> **WHAT YOU WILL DO**:
After locating the line that contains "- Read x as" in the records below, write out exactly that line and each line after it through the one that contains "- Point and", and nothing else.

> **DATA EXCERPTS**:
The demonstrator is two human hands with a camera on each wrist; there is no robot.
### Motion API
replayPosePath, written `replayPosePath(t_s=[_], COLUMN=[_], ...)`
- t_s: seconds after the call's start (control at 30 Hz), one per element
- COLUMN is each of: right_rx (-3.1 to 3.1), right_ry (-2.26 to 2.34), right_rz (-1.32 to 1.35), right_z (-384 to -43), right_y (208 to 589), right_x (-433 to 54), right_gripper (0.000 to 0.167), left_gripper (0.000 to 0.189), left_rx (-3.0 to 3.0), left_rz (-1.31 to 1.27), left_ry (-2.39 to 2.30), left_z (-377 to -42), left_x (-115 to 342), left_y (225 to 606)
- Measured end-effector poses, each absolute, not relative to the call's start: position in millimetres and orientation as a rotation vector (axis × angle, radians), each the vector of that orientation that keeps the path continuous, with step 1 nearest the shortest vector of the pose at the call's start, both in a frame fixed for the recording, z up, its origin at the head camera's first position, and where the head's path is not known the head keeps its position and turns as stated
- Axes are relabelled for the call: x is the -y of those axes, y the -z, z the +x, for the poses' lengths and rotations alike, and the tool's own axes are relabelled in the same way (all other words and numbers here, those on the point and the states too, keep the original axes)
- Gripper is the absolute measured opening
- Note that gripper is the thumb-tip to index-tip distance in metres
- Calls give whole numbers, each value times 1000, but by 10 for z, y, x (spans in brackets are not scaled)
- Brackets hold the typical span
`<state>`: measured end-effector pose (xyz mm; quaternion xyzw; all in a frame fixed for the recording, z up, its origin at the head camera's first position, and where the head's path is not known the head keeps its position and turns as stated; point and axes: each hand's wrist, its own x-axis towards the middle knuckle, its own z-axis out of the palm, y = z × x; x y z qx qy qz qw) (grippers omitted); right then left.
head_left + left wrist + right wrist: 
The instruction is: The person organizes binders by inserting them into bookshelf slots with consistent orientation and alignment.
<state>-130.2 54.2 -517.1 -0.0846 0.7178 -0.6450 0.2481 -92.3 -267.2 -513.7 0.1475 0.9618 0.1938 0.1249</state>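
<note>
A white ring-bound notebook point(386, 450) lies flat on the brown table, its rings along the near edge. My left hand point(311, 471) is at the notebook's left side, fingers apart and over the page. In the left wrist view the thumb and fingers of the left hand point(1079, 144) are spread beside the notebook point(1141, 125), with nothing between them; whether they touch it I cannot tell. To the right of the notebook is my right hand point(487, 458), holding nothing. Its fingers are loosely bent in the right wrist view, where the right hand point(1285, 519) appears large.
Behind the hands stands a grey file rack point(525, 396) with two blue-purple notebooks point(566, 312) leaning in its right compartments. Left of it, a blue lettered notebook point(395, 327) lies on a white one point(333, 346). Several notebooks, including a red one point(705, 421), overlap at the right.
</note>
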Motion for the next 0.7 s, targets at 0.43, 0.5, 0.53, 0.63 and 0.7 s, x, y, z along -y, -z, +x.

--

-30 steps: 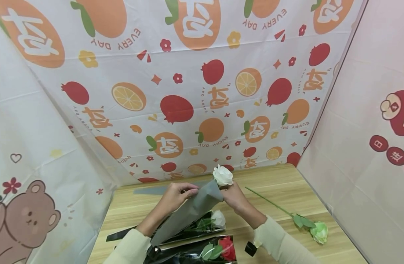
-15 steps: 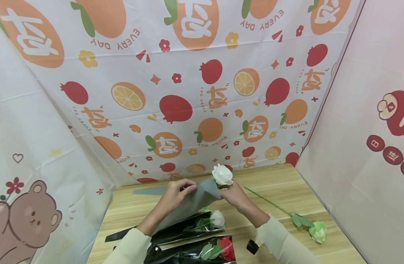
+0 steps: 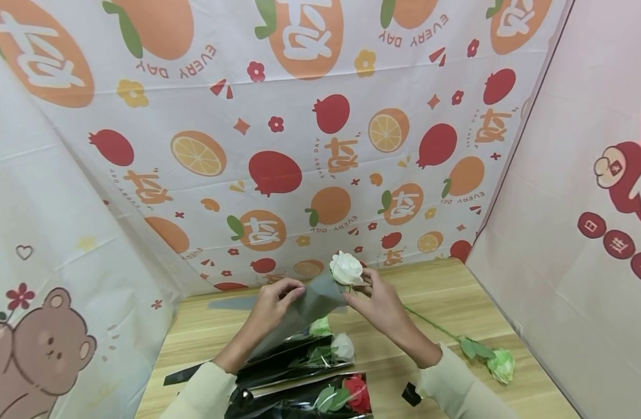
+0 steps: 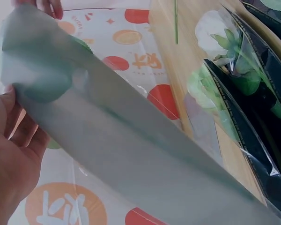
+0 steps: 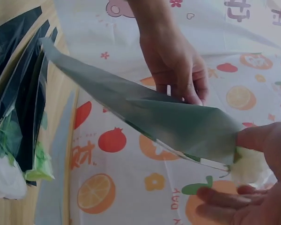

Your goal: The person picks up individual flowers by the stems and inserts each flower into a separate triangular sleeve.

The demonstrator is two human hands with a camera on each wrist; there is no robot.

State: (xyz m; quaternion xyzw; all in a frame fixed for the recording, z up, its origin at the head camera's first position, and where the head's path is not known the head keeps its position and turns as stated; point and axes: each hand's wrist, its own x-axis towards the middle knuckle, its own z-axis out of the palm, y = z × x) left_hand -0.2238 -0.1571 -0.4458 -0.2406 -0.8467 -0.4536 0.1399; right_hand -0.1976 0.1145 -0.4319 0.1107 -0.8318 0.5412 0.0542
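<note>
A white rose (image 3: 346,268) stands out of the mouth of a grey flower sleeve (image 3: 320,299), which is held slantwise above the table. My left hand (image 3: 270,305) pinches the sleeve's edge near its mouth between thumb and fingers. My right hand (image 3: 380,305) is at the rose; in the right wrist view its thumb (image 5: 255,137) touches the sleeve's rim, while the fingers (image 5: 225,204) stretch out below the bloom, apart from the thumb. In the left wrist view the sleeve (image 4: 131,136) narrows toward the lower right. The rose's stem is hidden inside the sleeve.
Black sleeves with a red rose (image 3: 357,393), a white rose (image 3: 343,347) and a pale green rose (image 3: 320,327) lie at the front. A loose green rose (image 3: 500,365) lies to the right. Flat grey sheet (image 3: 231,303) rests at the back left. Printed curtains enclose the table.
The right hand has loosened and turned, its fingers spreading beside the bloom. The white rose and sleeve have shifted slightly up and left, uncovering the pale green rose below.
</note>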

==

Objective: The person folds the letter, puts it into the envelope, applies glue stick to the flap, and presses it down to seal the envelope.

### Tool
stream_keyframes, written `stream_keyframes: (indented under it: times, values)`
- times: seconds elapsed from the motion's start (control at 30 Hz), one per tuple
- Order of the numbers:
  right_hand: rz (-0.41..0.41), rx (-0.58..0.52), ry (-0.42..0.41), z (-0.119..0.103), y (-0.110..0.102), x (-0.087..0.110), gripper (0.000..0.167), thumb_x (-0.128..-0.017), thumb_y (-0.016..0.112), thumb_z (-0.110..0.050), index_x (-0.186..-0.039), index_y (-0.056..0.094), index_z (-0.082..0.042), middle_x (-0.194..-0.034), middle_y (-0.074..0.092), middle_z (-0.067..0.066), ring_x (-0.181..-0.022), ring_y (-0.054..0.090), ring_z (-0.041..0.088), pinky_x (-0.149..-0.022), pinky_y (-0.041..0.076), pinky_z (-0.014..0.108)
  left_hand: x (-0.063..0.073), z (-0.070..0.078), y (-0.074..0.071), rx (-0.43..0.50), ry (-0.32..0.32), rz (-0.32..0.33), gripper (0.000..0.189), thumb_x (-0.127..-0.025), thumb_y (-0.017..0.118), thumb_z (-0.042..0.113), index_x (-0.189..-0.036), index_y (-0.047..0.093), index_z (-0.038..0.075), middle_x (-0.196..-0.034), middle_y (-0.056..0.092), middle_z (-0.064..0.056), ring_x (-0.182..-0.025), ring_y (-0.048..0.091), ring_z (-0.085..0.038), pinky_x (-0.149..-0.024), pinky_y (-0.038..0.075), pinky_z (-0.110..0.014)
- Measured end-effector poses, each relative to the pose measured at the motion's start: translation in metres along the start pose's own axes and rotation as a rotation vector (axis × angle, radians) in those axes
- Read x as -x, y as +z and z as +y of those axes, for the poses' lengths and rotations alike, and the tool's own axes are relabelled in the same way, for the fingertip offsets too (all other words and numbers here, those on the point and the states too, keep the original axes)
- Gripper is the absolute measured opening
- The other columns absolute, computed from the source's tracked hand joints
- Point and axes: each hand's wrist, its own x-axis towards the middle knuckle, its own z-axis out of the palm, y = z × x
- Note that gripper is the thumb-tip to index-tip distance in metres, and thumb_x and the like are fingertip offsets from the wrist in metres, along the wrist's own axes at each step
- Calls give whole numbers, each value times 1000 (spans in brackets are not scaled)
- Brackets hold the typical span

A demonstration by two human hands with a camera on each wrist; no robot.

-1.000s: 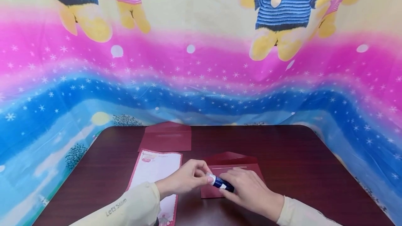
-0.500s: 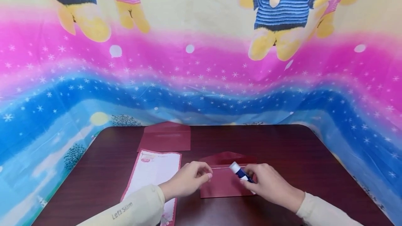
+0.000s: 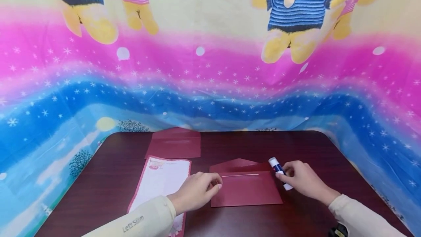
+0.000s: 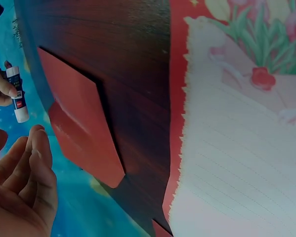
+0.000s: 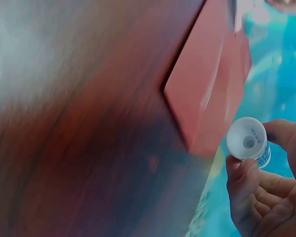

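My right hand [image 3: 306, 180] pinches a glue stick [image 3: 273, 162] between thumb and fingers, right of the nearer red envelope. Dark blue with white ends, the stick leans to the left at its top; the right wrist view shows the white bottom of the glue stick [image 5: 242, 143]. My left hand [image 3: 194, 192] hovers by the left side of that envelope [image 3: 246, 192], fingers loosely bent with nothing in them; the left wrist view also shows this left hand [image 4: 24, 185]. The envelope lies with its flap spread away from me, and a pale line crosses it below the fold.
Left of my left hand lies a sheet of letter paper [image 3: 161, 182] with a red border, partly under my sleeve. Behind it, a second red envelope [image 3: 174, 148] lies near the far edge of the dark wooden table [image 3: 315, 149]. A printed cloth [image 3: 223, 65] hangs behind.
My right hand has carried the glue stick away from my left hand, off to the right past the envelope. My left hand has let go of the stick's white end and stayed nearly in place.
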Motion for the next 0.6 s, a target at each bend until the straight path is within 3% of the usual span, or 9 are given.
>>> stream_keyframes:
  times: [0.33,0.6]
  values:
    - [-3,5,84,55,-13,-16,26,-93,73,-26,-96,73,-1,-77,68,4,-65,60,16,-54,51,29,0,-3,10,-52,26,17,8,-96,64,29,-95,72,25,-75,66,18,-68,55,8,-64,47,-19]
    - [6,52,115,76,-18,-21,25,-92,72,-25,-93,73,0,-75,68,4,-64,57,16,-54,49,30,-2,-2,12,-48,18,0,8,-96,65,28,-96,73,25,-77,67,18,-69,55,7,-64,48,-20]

> **ANSWER TO THIS PROBLEM**:
- Read x as -x, y as +z and z as +y of those axes, for the poses' lengths and rotations alike, and the tool's own axes are relabelled in the same way, for the fingertip offsets too (all other words and numbers here, those on the point and the states too, keep the original axes)
- Gripper is the absolute measured opening
- The other columns absolute, computed from the source's tracked hand joints
- Point and axes: each hand's wrist, its own x-axis towards the middle knuckle, its own z-axis out of the palm, y = z × x

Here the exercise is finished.